A plant-based wrap blending creamy avocado, spiced chickpeas, and fresh vegetables for a bold, tasty meal.
# What you need:
→ Vegetables & Legumes
01 - 1¾ cups canned chickpeas, drained and rinsed
02 - 2 medium ripe avocados, peeled and pitted
03 - ½ medium red onion, finely diced
04 - 1 medium bell pepper, diced
05 - 1 small jalapeño, seeded and finely chopped
→ Seasonings & Condiments
06 - 2 tablespoons fresh lime juice
07 - 1 teaspoon chili powder
08 - ½ teaspoon ground cumin
09 - ½ teaspoon smoked paprika
10 - ¼ teaspoon garlic powder
11 - ½ teaspoon salt
12 - ¼ teaspoon black pepper
→ Wraps & Toppings
13 - 4 large flour tortillas
14 - Fresh cilantro leaves
15 - 2 cups shredded lettuce or mixed greens
# How to Make It:
01 - In a large mixing bowl, mash avocados until mostly smooth with some texture remaining.
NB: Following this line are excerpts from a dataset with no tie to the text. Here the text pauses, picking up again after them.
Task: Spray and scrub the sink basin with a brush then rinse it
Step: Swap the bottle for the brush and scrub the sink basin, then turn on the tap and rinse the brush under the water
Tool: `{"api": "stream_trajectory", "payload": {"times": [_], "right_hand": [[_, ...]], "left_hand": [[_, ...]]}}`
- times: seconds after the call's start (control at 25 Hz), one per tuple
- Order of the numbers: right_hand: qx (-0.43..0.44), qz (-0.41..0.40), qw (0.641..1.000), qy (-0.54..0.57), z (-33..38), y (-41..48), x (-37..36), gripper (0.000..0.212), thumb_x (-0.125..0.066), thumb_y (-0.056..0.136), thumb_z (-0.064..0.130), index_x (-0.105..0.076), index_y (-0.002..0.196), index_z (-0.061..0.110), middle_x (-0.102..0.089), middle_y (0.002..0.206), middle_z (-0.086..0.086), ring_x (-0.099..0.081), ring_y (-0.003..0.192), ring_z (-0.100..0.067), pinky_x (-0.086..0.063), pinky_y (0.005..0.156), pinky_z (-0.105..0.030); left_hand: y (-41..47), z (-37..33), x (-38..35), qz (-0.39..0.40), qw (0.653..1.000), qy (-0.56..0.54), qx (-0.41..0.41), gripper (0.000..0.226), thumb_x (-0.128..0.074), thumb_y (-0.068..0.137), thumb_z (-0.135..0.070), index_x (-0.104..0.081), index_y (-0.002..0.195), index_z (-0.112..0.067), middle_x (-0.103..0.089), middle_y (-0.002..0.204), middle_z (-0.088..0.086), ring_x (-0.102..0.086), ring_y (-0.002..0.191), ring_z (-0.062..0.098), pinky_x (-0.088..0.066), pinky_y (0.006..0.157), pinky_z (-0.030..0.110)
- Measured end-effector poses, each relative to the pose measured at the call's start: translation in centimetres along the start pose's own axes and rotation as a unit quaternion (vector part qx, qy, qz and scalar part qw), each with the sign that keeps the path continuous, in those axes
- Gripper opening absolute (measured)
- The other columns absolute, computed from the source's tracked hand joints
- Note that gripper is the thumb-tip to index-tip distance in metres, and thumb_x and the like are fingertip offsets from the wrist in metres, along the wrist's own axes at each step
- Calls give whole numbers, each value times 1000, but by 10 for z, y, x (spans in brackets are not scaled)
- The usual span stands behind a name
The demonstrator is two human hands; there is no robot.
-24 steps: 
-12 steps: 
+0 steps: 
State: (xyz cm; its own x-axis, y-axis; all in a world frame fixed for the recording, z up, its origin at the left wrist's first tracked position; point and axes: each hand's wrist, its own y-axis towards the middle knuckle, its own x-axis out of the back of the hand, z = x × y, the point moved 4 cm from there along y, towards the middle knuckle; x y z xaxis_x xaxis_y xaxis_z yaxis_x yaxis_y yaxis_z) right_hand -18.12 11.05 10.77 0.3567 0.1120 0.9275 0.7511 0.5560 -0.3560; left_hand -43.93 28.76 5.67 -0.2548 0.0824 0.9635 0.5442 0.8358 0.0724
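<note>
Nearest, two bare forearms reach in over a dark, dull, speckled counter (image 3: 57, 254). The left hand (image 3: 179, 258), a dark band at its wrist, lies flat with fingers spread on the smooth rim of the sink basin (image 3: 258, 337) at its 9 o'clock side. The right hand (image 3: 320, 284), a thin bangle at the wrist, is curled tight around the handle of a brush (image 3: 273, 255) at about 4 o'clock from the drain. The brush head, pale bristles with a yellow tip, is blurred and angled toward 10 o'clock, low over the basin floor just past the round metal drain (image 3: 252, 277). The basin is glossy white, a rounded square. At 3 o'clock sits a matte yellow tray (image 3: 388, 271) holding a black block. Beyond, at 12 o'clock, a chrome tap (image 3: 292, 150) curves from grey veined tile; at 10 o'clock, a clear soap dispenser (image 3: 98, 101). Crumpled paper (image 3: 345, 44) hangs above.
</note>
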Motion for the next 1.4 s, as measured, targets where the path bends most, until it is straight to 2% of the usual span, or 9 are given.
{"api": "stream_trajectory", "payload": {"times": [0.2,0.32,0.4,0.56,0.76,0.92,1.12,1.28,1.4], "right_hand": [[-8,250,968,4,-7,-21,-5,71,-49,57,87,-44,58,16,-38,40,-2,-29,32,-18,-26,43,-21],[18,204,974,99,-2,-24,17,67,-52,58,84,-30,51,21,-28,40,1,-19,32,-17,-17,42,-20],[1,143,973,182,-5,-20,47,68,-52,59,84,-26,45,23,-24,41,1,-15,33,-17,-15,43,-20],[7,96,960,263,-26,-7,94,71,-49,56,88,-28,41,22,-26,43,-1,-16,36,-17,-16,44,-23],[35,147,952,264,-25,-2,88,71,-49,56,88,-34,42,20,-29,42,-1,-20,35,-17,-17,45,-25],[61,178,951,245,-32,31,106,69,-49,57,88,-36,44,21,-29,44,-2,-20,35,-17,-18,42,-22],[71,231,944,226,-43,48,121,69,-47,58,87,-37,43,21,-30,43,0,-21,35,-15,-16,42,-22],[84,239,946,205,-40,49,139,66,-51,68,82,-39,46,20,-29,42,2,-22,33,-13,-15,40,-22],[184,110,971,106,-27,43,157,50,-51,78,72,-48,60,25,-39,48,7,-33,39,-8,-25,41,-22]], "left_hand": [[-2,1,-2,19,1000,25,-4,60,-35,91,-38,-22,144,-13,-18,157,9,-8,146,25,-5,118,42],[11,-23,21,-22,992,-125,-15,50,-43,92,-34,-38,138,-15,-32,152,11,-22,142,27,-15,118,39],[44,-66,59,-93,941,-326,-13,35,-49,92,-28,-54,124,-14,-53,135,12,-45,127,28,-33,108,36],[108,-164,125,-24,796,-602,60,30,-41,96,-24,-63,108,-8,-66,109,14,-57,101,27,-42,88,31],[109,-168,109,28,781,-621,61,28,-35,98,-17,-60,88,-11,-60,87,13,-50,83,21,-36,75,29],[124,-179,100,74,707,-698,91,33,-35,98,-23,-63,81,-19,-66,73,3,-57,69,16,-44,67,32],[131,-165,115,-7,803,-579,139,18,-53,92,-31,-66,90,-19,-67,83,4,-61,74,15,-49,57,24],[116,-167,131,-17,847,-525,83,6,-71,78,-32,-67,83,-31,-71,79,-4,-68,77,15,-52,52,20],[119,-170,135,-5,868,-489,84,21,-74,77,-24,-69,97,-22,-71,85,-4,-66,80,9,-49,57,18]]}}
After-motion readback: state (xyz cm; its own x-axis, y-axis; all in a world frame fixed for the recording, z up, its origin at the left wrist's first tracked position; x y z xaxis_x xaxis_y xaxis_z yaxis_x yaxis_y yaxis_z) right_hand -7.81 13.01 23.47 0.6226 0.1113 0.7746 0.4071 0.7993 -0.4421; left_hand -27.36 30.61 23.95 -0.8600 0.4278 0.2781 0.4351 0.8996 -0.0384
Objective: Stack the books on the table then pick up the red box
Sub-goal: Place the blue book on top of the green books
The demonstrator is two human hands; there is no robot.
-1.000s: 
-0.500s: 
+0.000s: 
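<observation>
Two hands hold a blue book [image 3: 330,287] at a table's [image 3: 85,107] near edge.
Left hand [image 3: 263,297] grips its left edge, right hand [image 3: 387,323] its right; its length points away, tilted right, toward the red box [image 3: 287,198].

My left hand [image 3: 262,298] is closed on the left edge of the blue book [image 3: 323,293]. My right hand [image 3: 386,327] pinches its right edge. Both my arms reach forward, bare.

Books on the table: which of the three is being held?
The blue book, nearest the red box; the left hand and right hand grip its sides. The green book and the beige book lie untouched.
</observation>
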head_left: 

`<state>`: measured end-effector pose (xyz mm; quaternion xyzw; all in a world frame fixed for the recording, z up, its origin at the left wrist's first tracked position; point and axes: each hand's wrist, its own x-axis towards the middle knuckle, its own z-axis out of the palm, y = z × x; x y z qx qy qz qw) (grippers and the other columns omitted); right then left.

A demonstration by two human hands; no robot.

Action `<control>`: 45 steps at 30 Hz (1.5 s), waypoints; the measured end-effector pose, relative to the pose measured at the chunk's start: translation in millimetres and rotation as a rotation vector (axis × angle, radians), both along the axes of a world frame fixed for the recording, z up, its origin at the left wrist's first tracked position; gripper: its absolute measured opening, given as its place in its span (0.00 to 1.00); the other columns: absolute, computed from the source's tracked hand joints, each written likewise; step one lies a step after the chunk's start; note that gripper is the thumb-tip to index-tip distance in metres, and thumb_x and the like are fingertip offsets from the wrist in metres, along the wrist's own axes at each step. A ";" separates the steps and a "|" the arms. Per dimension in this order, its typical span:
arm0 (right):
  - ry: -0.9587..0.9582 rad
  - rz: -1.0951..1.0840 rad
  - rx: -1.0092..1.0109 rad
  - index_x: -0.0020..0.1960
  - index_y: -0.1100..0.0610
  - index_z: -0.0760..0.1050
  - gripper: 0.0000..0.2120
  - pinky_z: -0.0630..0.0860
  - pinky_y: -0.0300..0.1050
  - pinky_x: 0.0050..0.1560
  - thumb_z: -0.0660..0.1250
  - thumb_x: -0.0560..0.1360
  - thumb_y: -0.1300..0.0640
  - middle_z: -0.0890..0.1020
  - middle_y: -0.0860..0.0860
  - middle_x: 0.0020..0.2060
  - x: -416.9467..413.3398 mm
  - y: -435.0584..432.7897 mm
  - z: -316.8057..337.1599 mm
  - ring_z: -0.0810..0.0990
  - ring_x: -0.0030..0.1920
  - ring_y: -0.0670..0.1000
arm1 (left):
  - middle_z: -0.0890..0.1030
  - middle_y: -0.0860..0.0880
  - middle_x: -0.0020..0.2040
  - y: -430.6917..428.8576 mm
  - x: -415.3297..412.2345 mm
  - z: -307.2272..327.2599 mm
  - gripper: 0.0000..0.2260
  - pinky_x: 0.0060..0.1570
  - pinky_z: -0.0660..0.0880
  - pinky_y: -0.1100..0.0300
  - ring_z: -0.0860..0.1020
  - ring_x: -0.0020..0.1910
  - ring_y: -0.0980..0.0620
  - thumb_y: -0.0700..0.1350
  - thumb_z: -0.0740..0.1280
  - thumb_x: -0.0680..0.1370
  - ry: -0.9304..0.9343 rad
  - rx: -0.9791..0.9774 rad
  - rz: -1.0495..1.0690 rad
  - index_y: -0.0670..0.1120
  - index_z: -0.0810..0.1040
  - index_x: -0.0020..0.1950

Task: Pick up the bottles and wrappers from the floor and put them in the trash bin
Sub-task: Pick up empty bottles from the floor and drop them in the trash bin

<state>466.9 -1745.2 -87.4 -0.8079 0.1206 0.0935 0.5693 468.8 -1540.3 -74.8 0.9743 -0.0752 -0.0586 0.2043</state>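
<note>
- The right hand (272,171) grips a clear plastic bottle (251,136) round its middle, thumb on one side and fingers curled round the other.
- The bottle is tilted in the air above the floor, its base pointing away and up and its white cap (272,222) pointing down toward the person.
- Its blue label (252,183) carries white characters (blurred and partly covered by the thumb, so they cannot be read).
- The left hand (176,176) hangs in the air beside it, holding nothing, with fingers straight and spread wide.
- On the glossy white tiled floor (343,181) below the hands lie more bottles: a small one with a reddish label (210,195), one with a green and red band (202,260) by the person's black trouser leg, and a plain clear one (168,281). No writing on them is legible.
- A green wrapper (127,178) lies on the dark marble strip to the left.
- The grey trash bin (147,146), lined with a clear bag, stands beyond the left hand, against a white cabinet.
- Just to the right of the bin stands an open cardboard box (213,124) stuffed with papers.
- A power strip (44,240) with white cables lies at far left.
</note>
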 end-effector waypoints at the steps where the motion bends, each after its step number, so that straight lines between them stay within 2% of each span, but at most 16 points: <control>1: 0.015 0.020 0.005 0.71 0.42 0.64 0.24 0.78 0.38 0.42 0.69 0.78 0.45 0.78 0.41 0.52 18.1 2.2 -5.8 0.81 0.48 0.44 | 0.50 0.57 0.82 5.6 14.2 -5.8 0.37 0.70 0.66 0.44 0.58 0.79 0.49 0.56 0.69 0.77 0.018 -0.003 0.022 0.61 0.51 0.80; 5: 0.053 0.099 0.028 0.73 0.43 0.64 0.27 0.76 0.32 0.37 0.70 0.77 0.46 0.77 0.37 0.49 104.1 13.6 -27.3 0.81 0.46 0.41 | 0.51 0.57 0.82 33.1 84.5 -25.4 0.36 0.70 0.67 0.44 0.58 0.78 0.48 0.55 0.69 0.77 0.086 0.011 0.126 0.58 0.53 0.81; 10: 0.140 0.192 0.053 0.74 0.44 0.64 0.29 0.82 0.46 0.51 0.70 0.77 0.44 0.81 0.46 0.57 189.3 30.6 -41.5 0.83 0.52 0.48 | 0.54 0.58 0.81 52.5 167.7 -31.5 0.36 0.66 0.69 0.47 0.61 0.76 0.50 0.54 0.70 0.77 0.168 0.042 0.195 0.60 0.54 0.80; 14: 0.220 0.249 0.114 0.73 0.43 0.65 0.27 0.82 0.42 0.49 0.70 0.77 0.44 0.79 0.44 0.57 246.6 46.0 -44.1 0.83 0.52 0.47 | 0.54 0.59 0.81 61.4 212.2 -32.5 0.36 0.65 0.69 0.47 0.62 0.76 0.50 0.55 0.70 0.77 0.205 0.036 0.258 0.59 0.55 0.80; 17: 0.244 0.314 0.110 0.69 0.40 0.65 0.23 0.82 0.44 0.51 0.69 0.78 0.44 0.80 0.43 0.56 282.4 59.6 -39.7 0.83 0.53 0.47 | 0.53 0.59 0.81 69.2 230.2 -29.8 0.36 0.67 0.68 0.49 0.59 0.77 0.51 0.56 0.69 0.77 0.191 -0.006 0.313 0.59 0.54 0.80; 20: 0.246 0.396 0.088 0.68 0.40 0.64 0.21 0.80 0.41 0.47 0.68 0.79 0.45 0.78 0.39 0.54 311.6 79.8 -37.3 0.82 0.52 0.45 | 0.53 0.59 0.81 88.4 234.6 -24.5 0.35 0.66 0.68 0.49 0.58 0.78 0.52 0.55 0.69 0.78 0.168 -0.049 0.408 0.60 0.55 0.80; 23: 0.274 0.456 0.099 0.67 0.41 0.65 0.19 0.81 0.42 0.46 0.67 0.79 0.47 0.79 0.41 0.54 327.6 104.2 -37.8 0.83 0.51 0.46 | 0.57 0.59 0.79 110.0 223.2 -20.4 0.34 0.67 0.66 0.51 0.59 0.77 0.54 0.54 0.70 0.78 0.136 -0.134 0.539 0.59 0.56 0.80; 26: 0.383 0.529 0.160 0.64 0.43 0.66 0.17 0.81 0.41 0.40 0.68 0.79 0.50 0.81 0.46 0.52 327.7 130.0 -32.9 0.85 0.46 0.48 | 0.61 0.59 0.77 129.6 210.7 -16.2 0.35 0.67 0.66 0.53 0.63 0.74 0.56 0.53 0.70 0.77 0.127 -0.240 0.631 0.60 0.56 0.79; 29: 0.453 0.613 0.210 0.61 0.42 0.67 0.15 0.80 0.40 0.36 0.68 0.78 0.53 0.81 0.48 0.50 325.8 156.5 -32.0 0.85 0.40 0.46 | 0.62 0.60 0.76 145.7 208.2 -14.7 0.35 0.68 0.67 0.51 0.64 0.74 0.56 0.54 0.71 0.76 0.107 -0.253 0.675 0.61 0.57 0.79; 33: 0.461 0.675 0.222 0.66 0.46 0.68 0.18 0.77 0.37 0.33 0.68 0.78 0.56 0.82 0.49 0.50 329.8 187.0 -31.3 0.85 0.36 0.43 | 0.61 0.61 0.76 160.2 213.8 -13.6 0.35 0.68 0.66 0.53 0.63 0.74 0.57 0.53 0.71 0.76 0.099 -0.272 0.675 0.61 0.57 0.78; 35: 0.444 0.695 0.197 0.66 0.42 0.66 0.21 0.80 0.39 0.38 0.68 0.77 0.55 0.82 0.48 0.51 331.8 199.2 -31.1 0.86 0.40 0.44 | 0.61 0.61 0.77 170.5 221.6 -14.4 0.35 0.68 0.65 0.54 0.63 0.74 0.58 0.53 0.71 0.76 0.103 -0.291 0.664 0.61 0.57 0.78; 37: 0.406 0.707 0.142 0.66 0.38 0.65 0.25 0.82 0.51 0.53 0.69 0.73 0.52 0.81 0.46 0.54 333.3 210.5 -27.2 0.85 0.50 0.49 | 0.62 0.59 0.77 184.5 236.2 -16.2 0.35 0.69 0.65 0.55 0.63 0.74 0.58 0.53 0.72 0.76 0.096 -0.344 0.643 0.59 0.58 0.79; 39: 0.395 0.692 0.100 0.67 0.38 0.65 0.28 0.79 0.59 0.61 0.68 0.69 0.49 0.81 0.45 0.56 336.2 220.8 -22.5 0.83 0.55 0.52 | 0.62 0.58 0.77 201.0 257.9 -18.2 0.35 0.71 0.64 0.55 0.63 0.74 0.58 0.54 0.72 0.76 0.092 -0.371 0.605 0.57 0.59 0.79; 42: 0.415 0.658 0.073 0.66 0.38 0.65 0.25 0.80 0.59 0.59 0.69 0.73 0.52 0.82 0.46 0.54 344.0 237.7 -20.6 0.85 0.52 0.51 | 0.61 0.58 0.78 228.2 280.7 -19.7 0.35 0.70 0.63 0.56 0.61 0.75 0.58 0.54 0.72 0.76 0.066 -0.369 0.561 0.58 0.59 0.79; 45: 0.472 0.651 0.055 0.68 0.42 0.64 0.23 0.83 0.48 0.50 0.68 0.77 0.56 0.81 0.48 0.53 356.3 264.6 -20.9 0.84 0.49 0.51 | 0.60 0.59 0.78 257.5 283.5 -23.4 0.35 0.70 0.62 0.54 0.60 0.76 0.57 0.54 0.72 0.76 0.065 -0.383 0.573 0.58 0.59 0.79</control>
02 - Add chickpeas and lightly mash together, leaving some chickpeas whole for textural contrast.
03 - Stir in red onion, bell pepper, jalapeño, lime juice, chili powder, cumin, smoked paprika, garlic powder, salt, and pepper. Mix until well combined.
04 - Heat tortillas in a dry skillet over medium heat or microwave for 10-15 seconds until pliable.
05 - Divide chickpea-avocado mixture evenly among tortillas.
06 - Top each tortilla with fresh cilantro leaves and lettuce or mixed greens as desired.
07 - Fold in the sides of each tortilla and roll up tightly to form a compact wrap.
08 - Slice each wrap in half if preferred and serve immediately.